When I was in Paris, I sent this recipe that I had developed to my parents, hoping they would try it for a more pâté-de-campagne-like version of our standard meatloaf that I had developed. Knowing my mother's aversion to garlic, I suggested that the two fat garlic cloves called for could be sliced and spread on the top and removed before serving, to get just a whiff of that garlic flavor, but it is really much better when they are mashed into the ground meats.
Ingredients
3 slices homemade-type white bread, crusts removed
3 pounds ground beef, veal, and pork (about 1/2 beef portion and 1/2 each of veal and pork)
1 large onion, finely chopped
1 large egg
1 tablespoon Dijon mustard
2 teaspoons salt
2 fat garlic cloves, peeled, chopped, and mashed with 1/2 teaspoon salt (see below)
Several grindings of black pepper
1/4 cup chopped fresh parsley
2 to 3 tablespoons chopped fresh herbs (basil, tarragon, marjoram), or 1 teaspoon herbes de Provence
2 bay leaves
2 strips bacon
1/2 cup red wine
Instructions
1. Spin the bread in a blender to make crumbs; you should have 1-1/2 cups.

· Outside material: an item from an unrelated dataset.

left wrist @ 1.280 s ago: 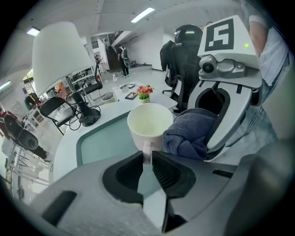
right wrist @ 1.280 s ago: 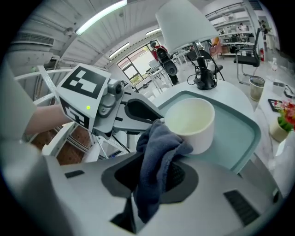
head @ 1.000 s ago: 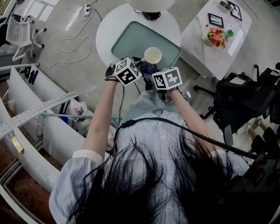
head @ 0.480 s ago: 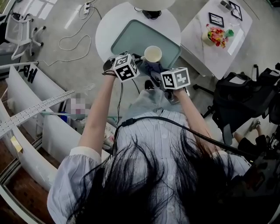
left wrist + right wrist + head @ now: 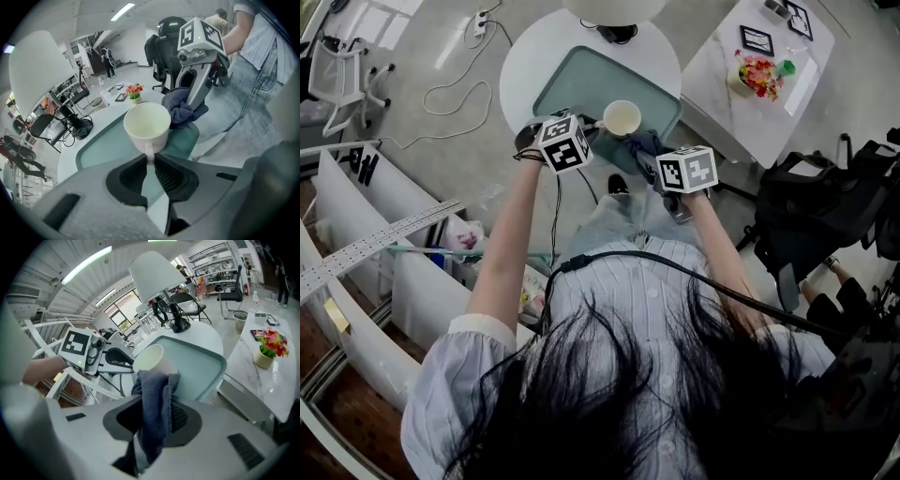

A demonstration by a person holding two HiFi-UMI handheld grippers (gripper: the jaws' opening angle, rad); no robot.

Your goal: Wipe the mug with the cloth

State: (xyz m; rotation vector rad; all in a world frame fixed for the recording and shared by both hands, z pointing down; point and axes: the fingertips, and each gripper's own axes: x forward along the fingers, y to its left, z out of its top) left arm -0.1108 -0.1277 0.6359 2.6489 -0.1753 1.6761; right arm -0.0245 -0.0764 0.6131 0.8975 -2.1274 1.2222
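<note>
A cream mug [image 5: 622, 118] hangs in the air above the teal tray [image 5: 581, 80], open side up. My left gripper [image 5: 150, 161] is shut on the mug's handle [image 5: 150, 151]; the mug [image 5: 146, 125] is empty inside. My right gripper [image 5: 152, 416] is shut on a dark blue cloth [image 5: 154, 399], whose bunched end presses against the mug's [image 5: 151, 359] side. In the head view the cloth [image 5: 641, 146] sits between mug and right gripper [image 5: 654, 161], with the left gripper [image 5: 589, 128] on the mug's other side.
The tray lies on a round white table [image 5: 525, 66] with a white lamp [image 5: 157, 275] at its far side. A marble side table [image 5: 750, 94] with a flower pot [image 5: 757, 75] stands to the right. Black chairs [image 5: 816, 206] and white shelving [image 5: 356, 234] flank the person.
Both grippers, with mug and cloth, have shifted slightly up and away over the tray. The right gripper moved right and turned, with the cloth still against the mug.
</note>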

Dump everything except the bay leaves, bacon, and wine into a big bowl, and blend well, preferably with your hands.
2. Arrange the bay leaves on the bottom of a large loaf pan, and pack the meat mixture in. Place the strips of bacon on top, then pour the wine over, punching a few holes into the meat with your fingers so it will seep down a little. Let marinate for an hour or so, then bake in a preheated 325-degree oven for 1-1/2 hours. Turn out of the pan, and remove the bay leaves. And pour any pan juices on top.
Note: If veal is too expensive or hard to get, use about 3/4 beef to 1/4 pork, ground. If you prefer, slice the peeled garlic instead and press into the top of the meatloaf, then remove the slices before you turn the meatloaf out. I also noted to my parents that I served this with a winter squash, split in half, with some butter smeared over and a teaspoon or so of some maple syrup they'd sent me in their care package to Paris. If you do this, put the squash in about 1/2 hour before the meatloaf, then let it continue to bake alongside.